Today was action packed while it was a beautiful fall day. I mostly spent it inside but it is always nice to have the OPTION of going outdoors for a walk…if you have the time.  I didn’t. We went to campus in the afternoon to show the movie we had shown a week earlier at American Corner “My Big Fat Greek Wedding.”  Those who attended today for the movie got some GREAT doorprizes.  One guy got a Bruce Willis “Die Hard” series of three DVDs.  Someone else got some ground coffee and I forget who got the third prize, maybe a snazzy water bottle.

The discussion was good yet I know many of these students are under a LOT of pressure to do well in their classes.  Some maybe are struggling.  The library is soooo busy with students using the computers.  The movie we showed was 90 minutes of levity.
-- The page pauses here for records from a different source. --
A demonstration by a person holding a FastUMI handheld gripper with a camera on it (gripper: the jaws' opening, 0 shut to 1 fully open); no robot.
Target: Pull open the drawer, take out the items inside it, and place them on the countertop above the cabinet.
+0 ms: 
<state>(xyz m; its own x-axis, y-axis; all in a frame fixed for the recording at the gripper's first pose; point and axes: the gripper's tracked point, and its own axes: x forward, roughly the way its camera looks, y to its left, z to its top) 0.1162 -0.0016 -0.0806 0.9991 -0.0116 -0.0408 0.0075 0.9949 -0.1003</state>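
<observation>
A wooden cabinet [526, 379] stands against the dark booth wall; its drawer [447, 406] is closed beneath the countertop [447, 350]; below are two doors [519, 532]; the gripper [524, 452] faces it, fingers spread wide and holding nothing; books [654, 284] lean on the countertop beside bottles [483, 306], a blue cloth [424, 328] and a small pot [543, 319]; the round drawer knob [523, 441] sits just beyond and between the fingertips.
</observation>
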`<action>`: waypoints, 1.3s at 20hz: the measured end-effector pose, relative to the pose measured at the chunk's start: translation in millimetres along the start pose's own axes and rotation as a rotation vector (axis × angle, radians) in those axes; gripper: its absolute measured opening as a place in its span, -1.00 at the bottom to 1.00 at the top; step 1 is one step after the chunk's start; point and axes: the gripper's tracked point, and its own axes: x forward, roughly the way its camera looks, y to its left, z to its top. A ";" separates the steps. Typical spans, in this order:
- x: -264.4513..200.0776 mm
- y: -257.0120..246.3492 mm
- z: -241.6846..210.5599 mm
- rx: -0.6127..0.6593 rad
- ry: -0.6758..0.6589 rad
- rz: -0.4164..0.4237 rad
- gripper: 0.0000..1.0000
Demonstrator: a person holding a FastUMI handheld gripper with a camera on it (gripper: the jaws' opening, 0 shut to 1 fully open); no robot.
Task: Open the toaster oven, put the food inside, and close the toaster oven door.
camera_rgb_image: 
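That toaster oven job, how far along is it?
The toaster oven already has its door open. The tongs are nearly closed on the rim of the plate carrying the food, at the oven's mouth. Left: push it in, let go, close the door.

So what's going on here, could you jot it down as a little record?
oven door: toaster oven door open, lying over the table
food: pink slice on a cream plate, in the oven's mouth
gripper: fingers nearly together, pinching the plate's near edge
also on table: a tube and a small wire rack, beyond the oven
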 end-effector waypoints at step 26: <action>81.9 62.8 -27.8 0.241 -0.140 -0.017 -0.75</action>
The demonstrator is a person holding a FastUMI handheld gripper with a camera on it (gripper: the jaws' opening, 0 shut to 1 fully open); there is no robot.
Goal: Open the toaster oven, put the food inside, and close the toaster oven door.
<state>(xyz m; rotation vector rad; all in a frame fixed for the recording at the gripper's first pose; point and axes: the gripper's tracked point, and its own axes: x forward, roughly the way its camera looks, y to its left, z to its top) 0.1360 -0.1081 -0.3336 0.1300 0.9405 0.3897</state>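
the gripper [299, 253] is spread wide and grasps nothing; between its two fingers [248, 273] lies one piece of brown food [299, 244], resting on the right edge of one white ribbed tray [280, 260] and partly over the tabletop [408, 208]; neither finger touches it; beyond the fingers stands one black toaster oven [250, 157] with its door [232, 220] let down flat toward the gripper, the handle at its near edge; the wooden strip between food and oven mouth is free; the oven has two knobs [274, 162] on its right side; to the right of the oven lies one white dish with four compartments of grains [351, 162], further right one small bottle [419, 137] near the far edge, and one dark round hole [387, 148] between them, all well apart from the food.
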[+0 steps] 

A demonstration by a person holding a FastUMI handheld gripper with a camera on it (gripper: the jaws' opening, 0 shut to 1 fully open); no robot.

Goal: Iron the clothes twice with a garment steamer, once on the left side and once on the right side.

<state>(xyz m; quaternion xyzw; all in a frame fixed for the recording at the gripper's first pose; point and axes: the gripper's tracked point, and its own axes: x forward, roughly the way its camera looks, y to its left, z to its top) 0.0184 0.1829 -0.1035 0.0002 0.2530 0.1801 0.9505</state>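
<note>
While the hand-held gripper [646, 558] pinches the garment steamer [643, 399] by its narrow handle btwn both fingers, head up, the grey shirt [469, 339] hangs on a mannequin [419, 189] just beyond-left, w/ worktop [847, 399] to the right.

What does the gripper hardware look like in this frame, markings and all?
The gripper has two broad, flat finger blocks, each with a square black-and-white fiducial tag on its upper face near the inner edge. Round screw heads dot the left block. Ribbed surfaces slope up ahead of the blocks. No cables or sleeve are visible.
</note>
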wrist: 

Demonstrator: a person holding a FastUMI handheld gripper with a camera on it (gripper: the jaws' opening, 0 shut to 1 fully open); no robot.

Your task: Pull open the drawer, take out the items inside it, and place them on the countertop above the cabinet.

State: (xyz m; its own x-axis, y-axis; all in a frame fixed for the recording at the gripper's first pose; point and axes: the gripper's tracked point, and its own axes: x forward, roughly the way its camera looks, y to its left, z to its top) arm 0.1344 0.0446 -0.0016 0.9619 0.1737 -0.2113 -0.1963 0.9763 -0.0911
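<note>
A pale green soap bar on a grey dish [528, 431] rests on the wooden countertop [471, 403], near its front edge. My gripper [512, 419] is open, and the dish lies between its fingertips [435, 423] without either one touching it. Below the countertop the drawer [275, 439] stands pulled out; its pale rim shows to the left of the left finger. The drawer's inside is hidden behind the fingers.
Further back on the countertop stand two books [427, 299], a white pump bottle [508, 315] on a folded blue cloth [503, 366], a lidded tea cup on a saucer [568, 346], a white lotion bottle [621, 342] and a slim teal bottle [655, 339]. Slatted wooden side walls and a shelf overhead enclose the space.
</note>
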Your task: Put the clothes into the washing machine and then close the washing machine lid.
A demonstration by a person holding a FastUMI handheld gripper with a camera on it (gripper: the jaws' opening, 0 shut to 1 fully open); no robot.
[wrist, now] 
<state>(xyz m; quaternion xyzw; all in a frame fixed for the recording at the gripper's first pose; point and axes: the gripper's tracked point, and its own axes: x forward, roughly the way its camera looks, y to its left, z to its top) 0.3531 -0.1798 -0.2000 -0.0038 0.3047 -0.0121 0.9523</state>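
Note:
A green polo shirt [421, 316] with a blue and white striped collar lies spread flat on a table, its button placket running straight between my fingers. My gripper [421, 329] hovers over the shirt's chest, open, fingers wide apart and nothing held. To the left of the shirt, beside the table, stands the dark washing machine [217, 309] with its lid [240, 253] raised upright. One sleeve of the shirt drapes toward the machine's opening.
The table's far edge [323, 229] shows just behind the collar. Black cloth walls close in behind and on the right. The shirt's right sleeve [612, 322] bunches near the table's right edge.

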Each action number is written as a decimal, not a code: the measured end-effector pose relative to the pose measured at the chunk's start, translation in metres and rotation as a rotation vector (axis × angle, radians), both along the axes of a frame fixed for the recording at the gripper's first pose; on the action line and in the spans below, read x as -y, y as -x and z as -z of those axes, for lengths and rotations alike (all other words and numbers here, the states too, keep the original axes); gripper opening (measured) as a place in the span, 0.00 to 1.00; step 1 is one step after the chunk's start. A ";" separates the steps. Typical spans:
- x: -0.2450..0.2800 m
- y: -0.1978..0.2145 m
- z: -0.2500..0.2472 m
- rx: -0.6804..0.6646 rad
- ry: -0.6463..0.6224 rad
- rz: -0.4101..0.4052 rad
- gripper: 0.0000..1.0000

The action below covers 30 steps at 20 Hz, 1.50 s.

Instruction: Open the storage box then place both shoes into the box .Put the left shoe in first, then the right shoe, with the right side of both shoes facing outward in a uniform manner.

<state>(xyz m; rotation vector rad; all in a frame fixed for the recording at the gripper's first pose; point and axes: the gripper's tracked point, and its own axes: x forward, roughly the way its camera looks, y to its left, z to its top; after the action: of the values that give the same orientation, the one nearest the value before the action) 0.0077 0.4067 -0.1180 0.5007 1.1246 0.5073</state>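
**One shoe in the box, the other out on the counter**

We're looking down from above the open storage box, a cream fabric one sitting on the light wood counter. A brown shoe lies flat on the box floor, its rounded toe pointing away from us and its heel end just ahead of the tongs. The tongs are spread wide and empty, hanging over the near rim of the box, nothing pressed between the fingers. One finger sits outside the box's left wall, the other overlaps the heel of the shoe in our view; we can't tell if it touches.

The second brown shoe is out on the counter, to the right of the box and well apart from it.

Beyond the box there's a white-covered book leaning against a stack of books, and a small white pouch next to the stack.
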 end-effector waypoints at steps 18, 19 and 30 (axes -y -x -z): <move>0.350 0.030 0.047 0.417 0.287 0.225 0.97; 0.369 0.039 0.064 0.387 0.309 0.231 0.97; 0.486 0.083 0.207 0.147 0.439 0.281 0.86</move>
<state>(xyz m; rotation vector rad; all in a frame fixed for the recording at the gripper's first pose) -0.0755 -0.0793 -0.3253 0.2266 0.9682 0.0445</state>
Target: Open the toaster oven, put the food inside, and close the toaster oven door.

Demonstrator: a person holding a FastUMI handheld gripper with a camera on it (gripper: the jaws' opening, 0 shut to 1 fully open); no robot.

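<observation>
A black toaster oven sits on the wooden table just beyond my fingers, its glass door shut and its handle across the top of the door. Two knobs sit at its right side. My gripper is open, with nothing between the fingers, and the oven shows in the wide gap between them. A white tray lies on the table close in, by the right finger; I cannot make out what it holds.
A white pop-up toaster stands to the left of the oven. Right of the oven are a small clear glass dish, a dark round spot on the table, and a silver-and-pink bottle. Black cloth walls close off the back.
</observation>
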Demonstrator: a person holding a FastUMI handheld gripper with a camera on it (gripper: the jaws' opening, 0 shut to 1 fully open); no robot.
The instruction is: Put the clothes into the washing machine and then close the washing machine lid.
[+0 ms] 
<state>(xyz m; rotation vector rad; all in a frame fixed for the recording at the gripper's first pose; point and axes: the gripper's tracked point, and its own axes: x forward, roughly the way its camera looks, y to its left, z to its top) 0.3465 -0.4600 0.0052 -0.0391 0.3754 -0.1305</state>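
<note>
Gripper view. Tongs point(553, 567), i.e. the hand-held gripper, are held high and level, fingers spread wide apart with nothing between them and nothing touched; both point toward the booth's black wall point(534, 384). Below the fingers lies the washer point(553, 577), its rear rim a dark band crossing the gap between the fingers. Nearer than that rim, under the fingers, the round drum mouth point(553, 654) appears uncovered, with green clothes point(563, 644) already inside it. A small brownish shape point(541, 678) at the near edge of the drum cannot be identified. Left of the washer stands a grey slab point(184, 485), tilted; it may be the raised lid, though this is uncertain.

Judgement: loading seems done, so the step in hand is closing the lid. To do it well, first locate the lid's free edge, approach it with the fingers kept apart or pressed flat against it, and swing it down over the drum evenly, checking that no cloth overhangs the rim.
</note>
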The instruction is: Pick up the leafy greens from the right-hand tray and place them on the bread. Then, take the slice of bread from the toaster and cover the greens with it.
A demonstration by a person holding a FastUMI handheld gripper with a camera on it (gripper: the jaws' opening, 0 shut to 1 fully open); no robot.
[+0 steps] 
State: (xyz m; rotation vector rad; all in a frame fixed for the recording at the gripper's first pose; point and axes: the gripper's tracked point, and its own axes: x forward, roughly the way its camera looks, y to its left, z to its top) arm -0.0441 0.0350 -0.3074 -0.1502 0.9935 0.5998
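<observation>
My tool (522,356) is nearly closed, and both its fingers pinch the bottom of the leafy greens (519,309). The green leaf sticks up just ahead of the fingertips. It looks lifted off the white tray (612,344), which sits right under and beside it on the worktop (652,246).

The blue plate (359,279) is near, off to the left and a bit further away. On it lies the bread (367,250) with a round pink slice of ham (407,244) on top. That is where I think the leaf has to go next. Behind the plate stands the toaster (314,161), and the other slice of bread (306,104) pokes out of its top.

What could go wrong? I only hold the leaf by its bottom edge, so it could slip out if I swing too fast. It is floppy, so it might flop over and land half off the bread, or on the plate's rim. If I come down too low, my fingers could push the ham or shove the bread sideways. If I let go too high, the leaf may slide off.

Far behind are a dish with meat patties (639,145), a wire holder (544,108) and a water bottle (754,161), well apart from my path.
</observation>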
The students had a very fun Halloween party the night before so our numbers were down for the movie.  We like showing movies because it is fun to hear the students laugh at the funny parts.

Well, because this was such a busy weekend, consequently, I don’t have the children’s tests graded from yesterday. Also, I need to be ready for my lessons this upcoming week.  I WANT to find out how to effectively use Moodle, hopefully tomorrow.  I have some journal articles up for my students to read but I still need to input them. So this is your proverbial cart before the horse.

Tomorrow night, we have been invited to the Pakistani embassy to meet the ambassador along with all the others who have been invited.  Don’t know how formal this affair will be, but Ken and I will try to dress up for the occasion.  There are many other diplomat types I continue to meet who are part of the embassy crowd, representing their different countries.

Speaking of which, the O.S.C.E. will be held in Astana and they will have to host delegations from 55 countries.  The hotels will all be packed and even some complexes that have been unoccupied will be used for this very big deal.  The new part of the city will be closed down a week in advance in anticipation of problems with security.  I think we will have to cancel our classes and the university as we know it to operate.  Businesses and other universities are calling it a holiday on Dec. 1 and 2.  I will write more later about what I learned from the O.S.C.E. ambassador.

So, knowing this ahead of time almost helps but once we are in the middle of it, what will we do for fun? We can’t leave the city.  We have to stay put.  But if people who work at the new part of town, like waitresses and waiters and cabbies and bus drivers, they can’t pass into the new from the old, crossing the river.  We shall how they handle this, there are several major bridges that connect the old part with the new part.  It should be very interesting indeed.